Unit tests (Christophe)
Tests exist for most of the library API, and also covering the same ground with the command-line interface

Language bindings
Common Lisp (Christophe): complete, with unit tests
Python (Ben): incomplete, with some unit tests
pd (Ian Knopke, rewritten by Christophe): suspect
Java (Mike Jewell): probably incomplete, some unit tests using JUnit
ActionScript (Mike Jewell): probably incomplete

Tools
“Fake” RDF triple store that invents triples on the fly (Mike Jewell): working, with limitations
Cocoa app (Mike Jewell, Ben): only example of an application that covers the complete range from low-level API to end-user interface; not a very pleasant interface however
Demonstration Web interface using PHP and command line scripts: probably broken
SOAP service (Michael Casey): deprecated and probably broken

Feature extraction
By far the most resource-intensive part of populating a database
Recommended default method is to use Sonic Annotator with the NNLS Chroma plugin
Shell script exists (populate.sh) to load databases from Sonic Annotator output
Former audioDB feature extractor (fftExtract) is deprecated and broken

Documentation
Very little:
Obsolete database population tutorial: http://omras2.org/audioDB/tutorial1
Tiny and not very helpful query tutorial: http://omras2.org/audioDB/tutorial2
Not especially successful hip-hop example: http://omras2.org/audioDB/tutorial3
Man page included with software
Probably the best overview of the purpose and design of audioDB currently is in “Investigating Music Collections at Different Scales with AudioDB ” (Christophe Rhodes, Tim Crawford, Michael Casey, Mark d’Inverno, JNMR 2010).
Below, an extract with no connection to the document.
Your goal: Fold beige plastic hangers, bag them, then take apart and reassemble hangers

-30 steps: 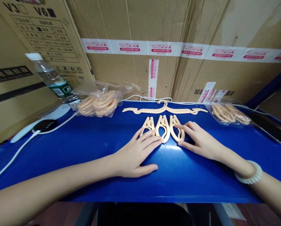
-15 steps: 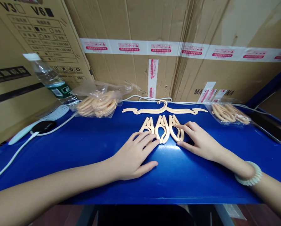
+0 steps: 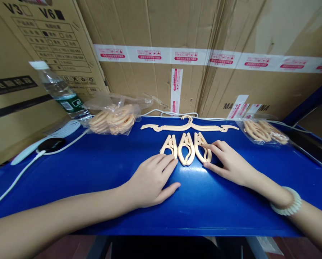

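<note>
Three folded cream folding hangers lie side by side on the blue table. My left hand (image 3: 155,180) rests over the lower end of the left folded hanger (image 3: 172,141), fingers stretched forward and thumb apart; its fingertips cover part of that hanger. Nothing touches the middle folded hanger (image 3: 191,151). At the right folded hanger (image 3: 209,154), my right hand (image 3: 225,160) has its index finger on the side and its thumb at the lower tip, pinching it in place. Behind the row, an unfolded hanger (image 3: 174,127) lies flat with its hook pointing away from me.
Clear bags of folded hangers (image 3: 120,120) lie at the back left and back right (image 3: 266,131). A water bottle (image 3: 62,94), a pale hairbrush (image 3: 61,130), a black round device (image 3: 51,144) and a white cable (image 3: 12,187) are left. A phone-like slab (image 3: 312,147) lies right. Cardboard boxes (image 3: 150,82) stand behind.
My left hand has drawn back slightly to the left, off the middle hanger's edge. My right hand stays at the right hanger. The view has shifted slightly.
</note>
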### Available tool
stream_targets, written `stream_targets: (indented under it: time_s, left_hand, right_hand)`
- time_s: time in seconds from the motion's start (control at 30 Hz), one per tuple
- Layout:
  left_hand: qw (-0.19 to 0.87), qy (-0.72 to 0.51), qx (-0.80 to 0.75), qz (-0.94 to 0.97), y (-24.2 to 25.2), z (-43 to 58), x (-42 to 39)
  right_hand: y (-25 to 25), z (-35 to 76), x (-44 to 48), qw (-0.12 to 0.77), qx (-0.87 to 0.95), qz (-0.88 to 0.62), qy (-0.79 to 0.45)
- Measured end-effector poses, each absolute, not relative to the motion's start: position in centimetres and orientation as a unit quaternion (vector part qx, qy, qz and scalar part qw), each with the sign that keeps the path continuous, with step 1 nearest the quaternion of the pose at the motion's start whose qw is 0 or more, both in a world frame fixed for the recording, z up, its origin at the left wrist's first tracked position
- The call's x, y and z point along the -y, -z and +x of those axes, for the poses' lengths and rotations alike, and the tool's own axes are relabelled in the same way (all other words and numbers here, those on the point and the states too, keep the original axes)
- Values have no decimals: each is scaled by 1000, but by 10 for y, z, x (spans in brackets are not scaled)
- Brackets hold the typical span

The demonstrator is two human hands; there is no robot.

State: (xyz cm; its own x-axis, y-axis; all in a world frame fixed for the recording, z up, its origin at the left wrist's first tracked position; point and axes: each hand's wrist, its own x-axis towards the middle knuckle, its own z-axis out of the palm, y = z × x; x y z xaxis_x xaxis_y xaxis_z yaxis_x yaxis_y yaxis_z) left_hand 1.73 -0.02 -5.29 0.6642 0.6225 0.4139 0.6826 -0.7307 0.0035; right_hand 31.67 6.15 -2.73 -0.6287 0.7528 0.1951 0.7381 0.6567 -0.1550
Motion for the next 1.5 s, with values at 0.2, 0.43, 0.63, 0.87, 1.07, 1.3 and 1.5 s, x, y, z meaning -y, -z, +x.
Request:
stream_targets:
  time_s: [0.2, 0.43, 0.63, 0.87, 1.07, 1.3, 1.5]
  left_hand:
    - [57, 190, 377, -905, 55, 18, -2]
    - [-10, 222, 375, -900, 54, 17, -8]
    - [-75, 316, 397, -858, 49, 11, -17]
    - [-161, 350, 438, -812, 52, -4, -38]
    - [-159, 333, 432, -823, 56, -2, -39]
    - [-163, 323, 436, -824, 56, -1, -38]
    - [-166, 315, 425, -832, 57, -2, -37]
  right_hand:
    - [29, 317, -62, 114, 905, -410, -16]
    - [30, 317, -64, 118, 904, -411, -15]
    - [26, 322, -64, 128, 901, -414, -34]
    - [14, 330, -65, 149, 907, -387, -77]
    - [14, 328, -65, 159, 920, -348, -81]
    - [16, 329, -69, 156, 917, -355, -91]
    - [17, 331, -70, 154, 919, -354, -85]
A number of earlier publications also refer to audioDB
Christophe is working on a formal specification for the database semantics, but this is of little use to end users

Database filesystem notes
Currently the database is just one big sparse file
Portability problems with this: for example, HFS+ (Mac default filesystem) doesn't support sparse files
Also maintenance problems: database needs to be sized in advance and resized as needed, cannot just append data – this is certainly doable but is not very convenient
Christophe would like to change this so as to have one file per column, append-only

Aspirational use cases

Christophe: Intelligent classical music player – find examples of Bach reusing this particular theme
Ben: Treating playlists (rather than songs) as sequences of features where social tags constitute a feature; he published on this in “Using Song Social Tags and Topic Models to Describe and Compare Playlists ” (WOMRAD 2010)
Christophe: Observes that other Goldsmiths researchers are interested in treating multimedia data also (e.g. streetview-like scene data)
Tim: Studying Wagner's use of leitmotif
Tim: Live querying from musical input device
Tim: Categorising musical samples for performance use
Tim: Film music analysis – is all John Williams the same?
Chris: Is the start of the old Red Dwarf opening credit a quote from Mahler or Bruckner, or does it just sound like one?
Also noted: Not just music databases: bird songs, street sounds, etc

Possible easy gains

(But for which target user?  Consumer-level or API-level?)
Christophe: Suggests aiming at the Red Dwarf example, improve data load for a “standard” data set and query by example
Ben: Build a standard database using either the Million-Song Dataset or the subset of it that was provided alongside it

Next steps

Christophe: Commit pending bug fixes to new repository
Chris and Luis: Build the code and run the unit tests, possibly under coverage analysis
Chris and Luis: Test and improve the Java and Python bindings
Chris and Luis: Produce a more user-friendly import tool using the Python bindings (but still running Sonic Annotator behind the scenes)

Note: there's a project grant submission on indexing and PostgresSQL integration – so e.g. re-adding indexing is not currently a priority.